**What this task involves:** Give an unaltered copy of the listing below, minus its pictures.

**Data section:**
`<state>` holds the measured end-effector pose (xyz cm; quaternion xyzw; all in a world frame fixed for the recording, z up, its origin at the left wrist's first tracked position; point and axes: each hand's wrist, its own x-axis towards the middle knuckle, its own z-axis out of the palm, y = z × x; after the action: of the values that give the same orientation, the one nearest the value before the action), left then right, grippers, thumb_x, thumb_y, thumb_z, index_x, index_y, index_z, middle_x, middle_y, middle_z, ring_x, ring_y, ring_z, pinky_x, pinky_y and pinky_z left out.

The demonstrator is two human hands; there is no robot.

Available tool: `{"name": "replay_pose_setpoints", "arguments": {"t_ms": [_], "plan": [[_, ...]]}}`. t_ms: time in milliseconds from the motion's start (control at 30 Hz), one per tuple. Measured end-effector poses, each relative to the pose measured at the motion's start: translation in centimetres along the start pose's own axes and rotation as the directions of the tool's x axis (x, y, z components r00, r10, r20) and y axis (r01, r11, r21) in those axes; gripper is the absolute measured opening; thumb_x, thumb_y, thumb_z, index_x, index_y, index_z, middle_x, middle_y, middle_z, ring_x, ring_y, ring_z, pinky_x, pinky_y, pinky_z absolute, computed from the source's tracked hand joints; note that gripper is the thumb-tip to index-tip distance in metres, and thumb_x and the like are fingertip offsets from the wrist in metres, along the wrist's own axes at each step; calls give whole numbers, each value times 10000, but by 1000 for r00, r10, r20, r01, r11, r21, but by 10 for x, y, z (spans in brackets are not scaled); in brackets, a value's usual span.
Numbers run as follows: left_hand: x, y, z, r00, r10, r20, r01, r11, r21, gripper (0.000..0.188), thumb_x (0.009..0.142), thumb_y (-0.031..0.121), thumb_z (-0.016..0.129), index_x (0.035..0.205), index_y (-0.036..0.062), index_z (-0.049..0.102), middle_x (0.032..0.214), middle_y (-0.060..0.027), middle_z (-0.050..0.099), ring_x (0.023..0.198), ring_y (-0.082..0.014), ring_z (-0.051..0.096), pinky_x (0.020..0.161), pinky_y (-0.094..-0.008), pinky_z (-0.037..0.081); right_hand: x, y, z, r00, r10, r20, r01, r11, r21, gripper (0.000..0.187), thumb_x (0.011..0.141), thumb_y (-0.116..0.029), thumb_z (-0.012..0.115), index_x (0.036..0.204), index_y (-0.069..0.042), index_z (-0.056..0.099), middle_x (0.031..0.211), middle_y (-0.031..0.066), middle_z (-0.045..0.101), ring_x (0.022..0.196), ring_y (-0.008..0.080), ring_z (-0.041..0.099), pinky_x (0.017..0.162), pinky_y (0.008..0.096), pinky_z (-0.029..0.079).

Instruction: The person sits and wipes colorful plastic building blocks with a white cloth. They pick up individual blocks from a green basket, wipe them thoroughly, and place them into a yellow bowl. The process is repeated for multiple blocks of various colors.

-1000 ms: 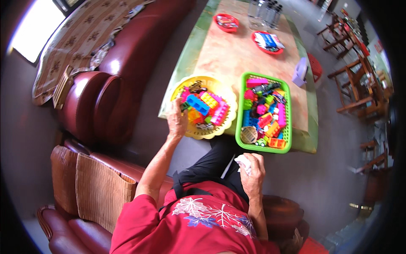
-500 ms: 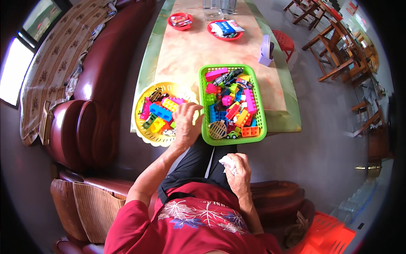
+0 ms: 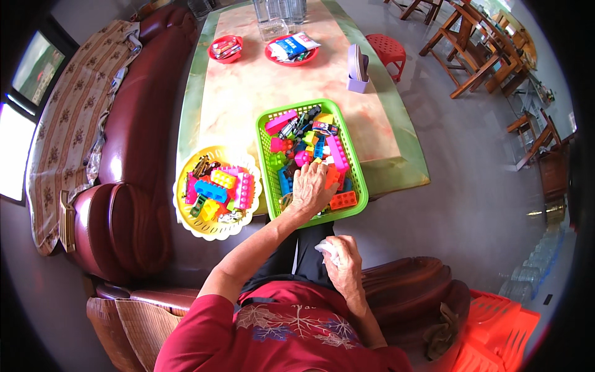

**Expected answer:**
`<state>` holds the measured end-effector pose (xyz cm; quaternion xyzw; all in a world frame fixed for the recording, z up, its origin at the left wrist's first tracked position; point and axes: each hand's wrist, its own x-axis towards the middle knuckle, its own z-axis out of the palm, y = z × x; after the action: of the values that give the same orientation, the one nearest the value before the action), left then right, grippers, thumb_x, thumb_y, thumb_z, index_x, index_y, index_z, middle_x, middle_y, middle_z, ring_x, ring_y, ring_z, pinky_x, pinky_y and pinky_z left out.

The demonstrator is two human hands; there is no robot.

Available tool: `{"name": "replay_pose_setpoints", "arguments": {"t_ms": [_], "plan": [[_, ...]]}}`. t_ms: time in milliseconds from the motion's start (control at 30 Hz), one per tuple. Measured end-effector poses, each relative to the pose measured at the motion's start: translation in centimetres along the start pose's own axes and rotation as the directions of the tool's x axis (x, y, z components r00, r10, r20) and y axis (r01, r11, r21) in those axes; gripper is the absolute measured opening; thumb_x, thumb_y, thumb_z, index_x, index_y, index_z, middle_x, middle_y, middle_z, ring_x, ring_y, ring_z, pinky_x, pinky_y, pinky_z absolute, computed from the source's tracked hand joints; note that gripper is the thumb-tip to index-tip distance in metres, and thumb_x and the like are fingertip offsets from the wrist in metres, along the wrist's own axes at each step; calls give whole numbers, each value times 10000, but by 1000 for r00, r10, r20, r01, r11, r21, but by 10 for x, y, z (spans in brackets are not scaled); in brackets, a value's usual span.
Numbers run as follows: left_hand: x, y, z, r00, r10, r20, r01, r11, r21, gripper (0.000..0.188), thumb_x (0.009..0.142), thumb_y (-0.031..0.121), thumb_z (-0.016..0.129), index_x (0.035..0.205), index_y (-0.036..0.062), index_z (-0.049..0.102), middle_x (0.032..0.214), middle_y (-0.060..0.027), middle_z (-0.050..0.099), ring_x (0.023..0.198), ring_y (-0.082..0.014), ring_z (-0.051..0.096), pinky_x (0.020..0.161), pinky_y (-0.094..-0.008), pinky_z (-0.037..0.081); right_hand: x, y, z, r00, r10, r20, r01, r11, r21, gripper (0.000..0.187), thumb_x (0.011..0.141), thumb_y (-0.116..0.029), thumb_z (-0.012..0.115), index_x (0.036..0.204), index_y (-0.069..0.042), index_z (-0.056..0.099), middle_x (0.031..0.211), middle_y (-0.031..0.066), middle_z (-0.045..0.101), ring_x (0.022..0.196), ring_y (-0.008..0.080), ring_z (-0.041..0.099), pinky_x (0.017..0.162), pinky_y (0.008..0.096), pinky_z (-0.029..0.079).

Instruction: The person sits and wipes colorful plastic building blocks with a white cloth. They pick up individual blocks from a green basket, wipe them thoroughly, and place them into a yellow bowl. The process is repeated for multiple blocks of various colors.

-1000 ms: 
-500 ms: 
+0 ms: 

The output requires no further additions.